Charlie Sheen Apologizes for "Cringeable" Behavior -- Are We Ready to Forgive Him?

Setting aside his warlock ways, the Anger Management actor shows regret for his meltdown last year and seems poised for a comeback

When Today viewers tuned in this morning, they may have thought they were experiencing a flashback to a year ago. There, sitting opposite Matt Lauer, was a manic, fidgety Charlie Sheen. Between compulsive sips of coffee, he answered questions with jokes and big smiles. He seemed over-caffeinated. Watch the clip here:

But no, this was no flashback. It's been a year since the days when you couldn't buy groceries without Sheen's crazed eyes staring at you from the supermarket checkout counter. This tete-a-tete with Lauer was to promote Sheen's new show, FX's Anger Management, (premiering Thursday, June 28, at 9 p.m. ET on FX). And he has some reputation rebuilding to do in the time leading up to that premiere.

There's little doubt that this handsomely paid sitcom star lost a lot of credibility in the wake of his public fall-out with his bosses at Two and a Half Men, and the raving mad media tour that followed. And during the interview, he was nothing if not honest about his behavior last year.

"I was going to do a documentary with all the footage that I shot during the tour and the whole build-up during the meltdown, and in looking at a lot of the stuff, I kinda went, 'Ooh. Can't put that back out,'" Sheen said. "It was all cringeable, and I didn't recognize parts of who that guy was."

"Was it weird to have looked back and experience what seems like an out of body experience?" asked Lauer.

"Yeah, it is," replied Sheen. "I just wish it was somebody else's body."

Sheen has gotten back to work, making a couple of high-budget commercials (click here and here to see them) that capitalize on his party-boy image, and signing on for a movie with Jason Schwartzman.
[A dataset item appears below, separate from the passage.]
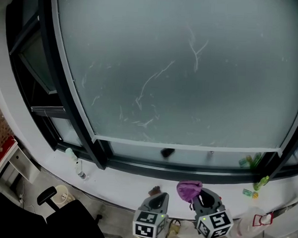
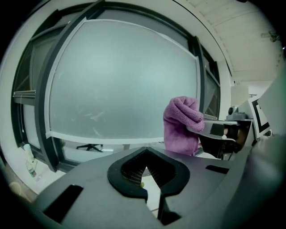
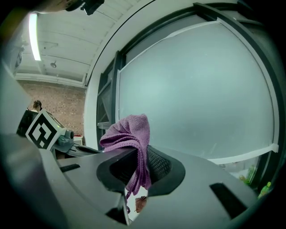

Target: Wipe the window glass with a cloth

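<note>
Window glass [image 1: 181, 68]: large frosted pane with faint smear streaks near its centre.
Window frame [image 1: 96, 138]: dark, bordering the glass on its left and lower sides.
Sill [image 1: 121, 181]: white ledge directly below the glass.
Office chair [image 1: 61, 211]: black, below and left of the glass.
Right gripper [image 1: 201, 195]: below the glass's lower edge, apart from it, jaws clamped on the cloth.
Left gripper [image 1: 155, 194]: below the glass's lower middle, jaws together with nothing between them.
Cloth [image 3: 129, 132]: purple and bunched, rising from the right gripper's jaws, clear of the glass.
Small bottle [image 1: 77, 163]: on the sill, under the glass's lower-left corner.
Green items [image 1: 259, 183]: on the sill, under the glass's lower-right corner.
</note>
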Available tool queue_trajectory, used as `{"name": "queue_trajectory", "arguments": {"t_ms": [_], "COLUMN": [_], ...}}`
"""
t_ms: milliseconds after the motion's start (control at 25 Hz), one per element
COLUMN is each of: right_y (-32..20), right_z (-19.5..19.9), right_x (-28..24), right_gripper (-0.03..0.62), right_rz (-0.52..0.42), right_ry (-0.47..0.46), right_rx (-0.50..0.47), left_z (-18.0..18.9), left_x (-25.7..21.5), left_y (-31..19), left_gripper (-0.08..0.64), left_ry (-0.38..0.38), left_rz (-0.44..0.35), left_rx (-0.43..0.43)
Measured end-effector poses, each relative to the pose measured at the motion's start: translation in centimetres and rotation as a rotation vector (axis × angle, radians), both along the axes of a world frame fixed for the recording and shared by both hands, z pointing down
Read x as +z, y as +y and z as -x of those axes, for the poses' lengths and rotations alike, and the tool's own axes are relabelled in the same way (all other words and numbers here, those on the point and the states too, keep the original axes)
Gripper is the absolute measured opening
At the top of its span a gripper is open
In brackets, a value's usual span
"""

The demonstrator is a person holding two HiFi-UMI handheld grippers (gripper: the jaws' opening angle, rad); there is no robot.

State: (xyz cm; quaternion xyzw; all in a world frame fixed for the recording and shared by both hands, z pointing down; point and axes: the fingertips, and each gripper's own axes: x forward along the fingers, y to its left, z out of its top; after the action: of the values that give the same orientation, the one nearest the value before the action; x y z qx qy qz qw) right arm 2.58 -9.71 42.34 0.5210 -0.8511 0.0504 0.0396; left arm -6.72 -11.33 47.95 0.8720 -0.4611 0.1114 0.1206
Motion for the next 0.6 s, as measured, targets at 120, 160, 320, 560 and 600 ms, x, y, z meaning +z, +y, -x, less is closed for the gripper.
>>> {"name": "queue_trajectory", "arguments": {"t_ms": [120,160,320,560,600], "right_y": [-2.5,-3.5,-7.2,-13.4,-14.5], "right_z": [-0.1,-0.1,0.2,1.3,1.5], "right_x": [-0.9,-1.1,-2.3,-5.3,-5.8], "right_gripper": [0.048,0.048,0.048,0.048,0.048], "right_rz": [-0.029,-0.044,-0.089,-0.142,-0.151], "right_ry": [0.001,0.003,0.005,-0.01,-0.01], "right_rx": [-0.005,-0.004,-0.013,-0.044,-0.051], "left_z": [0.0,0.0,0.0,0.2,0.3], "left_x": [-0.2,-0.3,-0.8,-2.6,-3.1], "left_y": [-2.2,-2.9,-5.9,-11.8,-12.8], "left_gripper": [0.005,0.005,0.005,0.005,0.005], "left_ry": [0.001,0.002,0.011,0.006,0.006], "left_rz": [-0.005,-0.006,-0.013,-0.048,-0.056], "left_rx": [-0.004,-0.006,-0.01,-0.02,-0.023]}}
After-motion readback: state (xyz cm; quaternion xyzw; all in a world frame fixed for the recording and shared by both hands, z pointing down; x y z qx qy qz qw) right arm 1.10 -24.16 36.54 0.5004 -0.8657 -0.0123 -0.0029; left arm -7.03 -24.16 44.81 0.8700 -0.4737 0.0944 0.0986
And then, of course, there's Anger Management, in which he plays a baseball-player-turned-psychotherapist with an obsessive-compulsive, tween daughter.

"I couldn't have the Two and a Half thing be my television legacy ... I couldn't have it end on that note. So if this is going to be the swan song, then it's got to be a beautiful experience. And so far, eight days (on Anger) was more fun than eight years (at Men)."

Despite his jokes and bravura, -- and a few jabs at his former employer -- Sheen seems hopeful for the future. When Lauer asked what their story would be a year from now, Sheen replied with a smirk, "It'll be the same, only better."

He seems eager to please, and clearly longs to make people laugh again -- no doubt he has the skills to do it (as Men's extremely successful run proved). We just can't help but notice that there's a sadness about Sheen, who still looks like someone who's abused his body with drugs and alcohol. Let's hope he can outrun his demons long enough to deliver laughs to his fans once again.